** Opening Data listing block **
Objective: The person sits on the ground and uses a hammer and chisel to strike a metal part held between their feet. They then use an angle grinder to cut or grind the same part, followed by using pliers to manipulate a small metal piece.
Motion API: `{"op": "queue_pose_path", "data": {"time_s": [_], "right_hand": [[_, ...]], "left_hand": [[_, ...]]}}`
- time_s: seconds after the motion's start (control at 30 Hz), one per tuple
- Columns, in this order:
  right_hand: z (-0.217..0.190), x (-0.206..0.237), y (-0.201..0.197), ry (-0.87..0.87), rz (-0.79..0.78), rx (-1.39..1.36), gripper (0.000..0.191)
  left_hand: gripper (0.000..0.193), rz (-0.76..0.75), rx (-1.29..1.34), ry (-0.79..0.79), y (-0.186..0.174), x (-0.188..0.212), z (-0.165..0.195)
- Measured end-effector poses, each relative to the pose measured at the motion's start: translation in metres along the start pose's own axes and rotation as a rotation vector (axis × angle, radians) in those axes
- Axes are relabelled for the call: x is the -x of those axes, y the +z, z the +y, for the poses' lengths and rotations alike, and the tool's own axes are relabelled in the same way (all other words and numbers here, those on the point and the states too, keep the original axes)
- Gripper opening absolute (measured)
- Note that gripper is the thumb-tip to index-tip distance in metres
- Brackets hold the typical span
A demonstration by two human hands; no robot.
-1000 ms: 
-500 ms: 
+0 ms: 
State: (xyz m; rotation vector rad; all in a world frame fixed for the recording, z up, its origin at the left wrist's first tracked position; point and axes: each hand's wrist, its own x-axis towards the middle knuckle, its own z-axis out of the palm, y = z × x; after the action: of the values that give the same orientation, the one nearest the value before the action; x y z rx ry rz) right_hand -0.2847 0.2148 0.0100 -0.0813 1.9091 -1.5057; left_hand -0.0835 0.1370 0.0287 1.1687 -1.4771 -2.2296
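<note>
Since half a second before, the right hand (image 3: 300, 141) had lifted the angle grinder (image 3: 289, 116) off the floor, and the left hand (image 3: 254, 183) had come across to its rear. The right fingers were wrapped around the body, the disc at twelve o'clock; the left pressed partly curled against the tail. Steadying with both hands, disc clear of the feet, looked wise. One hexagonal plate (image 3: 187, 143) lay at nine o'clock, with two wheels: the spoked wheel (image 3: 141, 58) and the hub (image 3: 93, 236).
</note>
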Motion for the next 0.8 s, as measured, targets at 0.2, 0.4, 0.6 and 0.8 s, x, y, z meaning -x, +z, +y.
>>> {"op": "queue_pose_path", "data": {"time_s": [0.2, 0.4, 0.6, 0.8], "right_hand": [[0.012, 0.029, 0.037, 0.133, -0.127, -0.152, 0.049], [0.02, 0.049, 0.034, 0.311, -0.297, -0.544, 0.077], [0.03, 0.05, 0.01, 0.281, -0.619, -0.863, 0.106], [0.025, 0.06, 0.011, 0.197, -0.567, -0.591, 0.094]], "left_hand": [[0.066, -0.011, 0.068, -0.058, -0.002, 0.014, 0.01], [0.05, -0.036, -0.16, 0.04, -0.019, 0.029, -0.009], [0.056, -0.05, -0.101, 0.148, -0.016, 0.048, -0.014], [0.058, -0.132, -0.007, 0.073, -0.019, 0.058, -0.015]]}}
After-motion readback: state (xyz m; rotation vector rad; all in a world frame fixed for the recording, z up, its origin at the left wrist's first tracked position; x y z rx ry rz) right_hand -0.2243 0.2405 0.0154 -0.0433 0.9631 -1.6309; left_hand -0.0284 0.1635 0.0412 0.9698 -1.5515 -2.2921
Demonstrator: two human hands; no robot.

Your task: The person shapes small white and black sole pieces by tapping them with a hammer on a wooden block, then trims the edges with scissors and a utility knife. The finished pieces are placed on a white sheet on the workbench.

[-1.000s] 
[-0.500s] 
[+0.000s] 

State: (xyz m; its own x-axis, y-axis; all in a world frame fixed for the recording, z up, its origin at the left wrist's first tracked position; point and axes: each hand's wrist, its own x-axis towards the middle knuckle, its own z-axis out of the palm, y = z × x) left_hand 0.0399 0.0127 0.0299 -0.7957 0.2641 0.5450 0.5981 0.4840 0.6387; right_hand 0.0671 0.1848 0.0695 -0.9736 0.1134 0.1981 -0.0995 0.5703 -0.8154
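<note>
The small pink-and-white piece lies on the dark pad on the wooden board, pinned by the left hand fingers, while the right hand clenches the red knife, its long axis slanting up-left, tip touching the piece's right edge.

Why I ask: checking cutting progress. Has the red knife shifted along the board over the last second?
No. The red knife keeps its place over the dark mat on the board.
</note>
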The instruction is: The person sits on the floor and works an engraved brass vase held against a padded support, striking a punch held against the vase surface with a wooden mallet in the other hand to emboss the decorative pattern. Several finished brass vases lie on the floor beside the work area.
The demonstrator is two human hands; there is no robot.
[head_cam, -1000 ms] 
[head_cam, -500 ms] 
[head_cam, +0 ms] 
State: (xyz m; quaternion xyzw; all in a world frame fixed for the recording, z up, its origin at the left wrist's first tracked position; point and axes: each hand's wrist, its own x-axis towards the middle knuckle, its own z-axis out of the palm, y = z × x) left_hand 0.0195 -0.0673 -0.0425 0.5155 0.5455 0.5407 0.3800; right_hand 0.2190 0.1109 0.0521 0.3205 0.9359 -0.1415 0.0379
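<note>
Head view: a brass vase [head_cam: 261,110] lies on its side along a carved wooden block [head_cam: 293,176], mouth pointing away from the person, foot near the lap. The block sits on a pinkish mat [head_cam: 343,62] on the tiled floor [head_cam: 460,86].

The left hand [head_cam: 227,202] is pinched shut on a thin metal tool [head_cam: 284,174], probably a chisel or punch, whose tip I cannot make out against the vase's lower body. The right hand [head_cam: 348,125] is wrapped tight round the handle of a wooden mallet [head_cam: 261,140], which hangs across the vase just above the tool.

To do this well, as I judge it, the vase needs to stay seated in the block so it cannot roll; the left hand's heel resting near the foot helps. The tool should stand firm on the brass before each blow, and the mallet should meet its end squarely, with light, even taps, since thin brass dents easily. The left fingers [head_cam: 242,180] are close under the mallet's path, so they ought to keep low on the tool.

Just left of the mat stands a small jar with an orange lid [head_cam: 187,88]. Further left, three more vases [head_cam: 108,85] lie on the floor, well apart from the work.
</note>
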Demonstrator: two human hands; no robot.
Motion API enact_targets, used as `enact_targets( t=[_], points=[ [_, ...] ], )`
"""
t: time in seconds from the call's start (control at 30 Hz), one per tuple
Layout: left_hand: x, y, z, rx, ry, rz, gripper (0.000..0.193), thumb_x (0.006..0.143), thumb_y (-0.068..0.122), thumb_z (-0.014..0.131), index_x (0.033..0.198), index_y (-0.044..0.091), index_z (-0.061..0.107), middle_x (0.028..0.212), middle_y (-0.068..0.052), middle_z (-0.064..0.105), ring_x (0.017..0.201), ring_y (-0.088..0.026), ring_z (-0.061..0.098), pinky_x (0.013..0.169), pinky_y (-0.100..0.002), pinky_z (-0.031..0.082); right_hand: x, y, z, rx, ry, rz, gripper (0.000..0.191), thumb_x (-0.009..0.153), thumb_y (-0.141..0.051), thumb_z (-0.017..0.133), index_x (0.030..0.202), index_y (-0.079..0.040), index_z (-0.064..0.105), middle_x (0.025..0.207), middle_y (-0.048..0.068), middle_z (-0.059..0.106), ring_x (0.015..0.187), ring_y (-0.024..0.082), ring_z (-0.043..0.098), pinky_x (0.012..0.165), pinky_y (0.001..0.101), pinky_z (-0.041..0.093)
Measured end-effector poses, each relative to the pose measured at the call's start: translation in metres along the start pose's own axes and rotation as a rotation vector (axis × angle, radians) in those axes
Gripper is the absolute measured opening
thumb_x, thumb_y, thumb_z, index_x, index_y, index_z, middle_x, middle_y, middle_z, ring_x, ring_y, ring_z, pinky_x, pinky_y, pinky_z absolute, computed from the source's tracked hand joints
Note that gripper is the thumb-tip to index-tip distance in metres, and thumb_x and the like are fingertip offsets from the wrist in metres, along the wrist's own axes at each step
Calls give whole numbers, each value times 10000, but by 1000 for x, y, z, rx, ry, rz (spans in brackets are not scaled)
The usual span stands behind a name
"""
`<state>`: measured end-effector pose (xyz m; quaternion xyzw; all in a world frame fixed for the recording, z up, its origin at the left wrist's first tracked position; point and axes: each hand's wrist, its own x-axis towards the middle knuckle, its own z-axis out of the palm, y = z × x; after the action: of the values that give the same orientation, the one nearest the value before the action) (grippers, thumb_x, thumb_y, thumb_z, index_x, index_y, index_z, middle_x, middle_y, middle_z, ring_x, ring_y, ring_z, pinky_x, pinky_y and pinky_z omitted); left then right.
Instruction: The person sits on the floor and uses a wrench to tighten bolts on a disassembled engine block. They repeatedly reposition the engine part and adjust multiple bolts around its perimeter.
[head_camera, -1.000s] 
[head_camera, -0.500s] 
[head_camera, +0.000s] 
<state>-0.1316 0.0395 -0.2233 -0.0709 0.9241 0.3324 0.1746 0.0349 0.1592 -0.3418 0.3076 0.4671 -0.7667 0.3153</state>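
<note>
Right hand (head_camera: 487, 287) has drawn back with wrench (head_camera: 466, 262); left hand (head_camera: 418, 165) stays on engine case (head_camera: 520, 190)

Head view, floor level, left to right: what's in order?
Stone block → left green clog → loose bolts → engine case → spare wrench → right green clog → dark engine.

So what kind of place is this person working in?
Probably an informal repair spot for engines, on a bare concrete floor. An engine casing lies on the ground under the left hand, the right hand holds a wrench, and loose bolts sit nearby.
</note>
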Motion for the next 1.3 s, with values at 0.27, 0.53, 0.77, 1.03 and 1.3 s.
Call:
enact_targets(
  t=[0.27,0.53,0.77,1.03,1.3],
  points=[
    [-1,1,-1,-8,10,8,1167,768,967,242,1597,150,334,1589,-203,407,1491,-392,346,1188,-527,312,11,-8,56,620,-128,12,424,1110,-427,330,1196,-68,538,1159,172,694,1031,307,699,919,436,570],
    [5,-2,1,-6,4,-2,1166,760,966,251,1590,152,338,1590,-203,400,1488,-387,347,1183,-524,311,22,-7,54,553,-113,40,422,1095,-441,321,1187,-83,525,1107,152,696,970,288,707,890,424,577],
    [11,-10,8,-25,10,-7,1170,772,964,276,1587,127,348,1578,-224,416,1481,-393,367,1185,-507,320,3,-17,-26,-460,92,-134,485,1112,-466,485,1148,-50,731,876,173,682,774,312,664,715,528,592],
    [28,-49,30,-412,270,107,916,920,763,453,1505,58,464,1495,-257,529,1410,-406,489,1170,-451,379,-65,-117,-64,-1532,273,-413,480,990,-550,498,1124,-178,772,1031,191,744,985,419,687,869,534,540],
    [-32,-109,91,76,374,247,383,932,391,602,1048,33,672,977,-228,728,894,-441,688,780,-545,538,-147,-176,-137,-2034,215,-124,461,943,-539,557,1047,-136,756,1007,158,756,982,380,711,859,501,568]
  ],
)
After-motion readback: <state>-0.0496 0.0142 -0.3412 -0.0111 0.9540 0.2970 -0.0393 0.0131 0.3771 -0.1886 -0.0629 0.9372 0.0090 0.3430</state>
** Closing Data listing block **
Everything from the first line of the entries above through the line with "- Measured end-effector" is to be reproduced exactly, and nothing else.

Exercise response:
Objective: The person sits on the ground and uses a hammer and chisel to strike a metal part held between their feet. They then use an angle grinder to cut or grind the same part, followed by using pliers to manipulate a small metal piece.
Motion API: `{"op": "queue_pose_path", "data": {"time_s": [_], "right_hand": [[_, ...]], "left_hand": [[_, ...]]}}`
- time_s: seconds after the motion's start (control at 30 Hz), one per tuple
- Columns, in this order:
  right_hand: z (-0.217..0.190), x (-0.206..0.237), y (-0.201..0.197), ry (-0.87..0.87), rz (-0.79..0.78), rx (-1.39..1.36), gripper (0.000..0.191)
  left_hand: gripper (0.000..0.193), rz (-0.76..0.75), rx (-1.29..1.34), ry (-0.79..0.79), y (-0.186..0.174), x (-0.188..0.212), z (-0.165..0.195)
- Measured end-effector poses, each relative to the pose measured at the motion's start: translation in metres along the start pose's own axes and rotation as a rotation vector (axis × angle, radians) in those axes

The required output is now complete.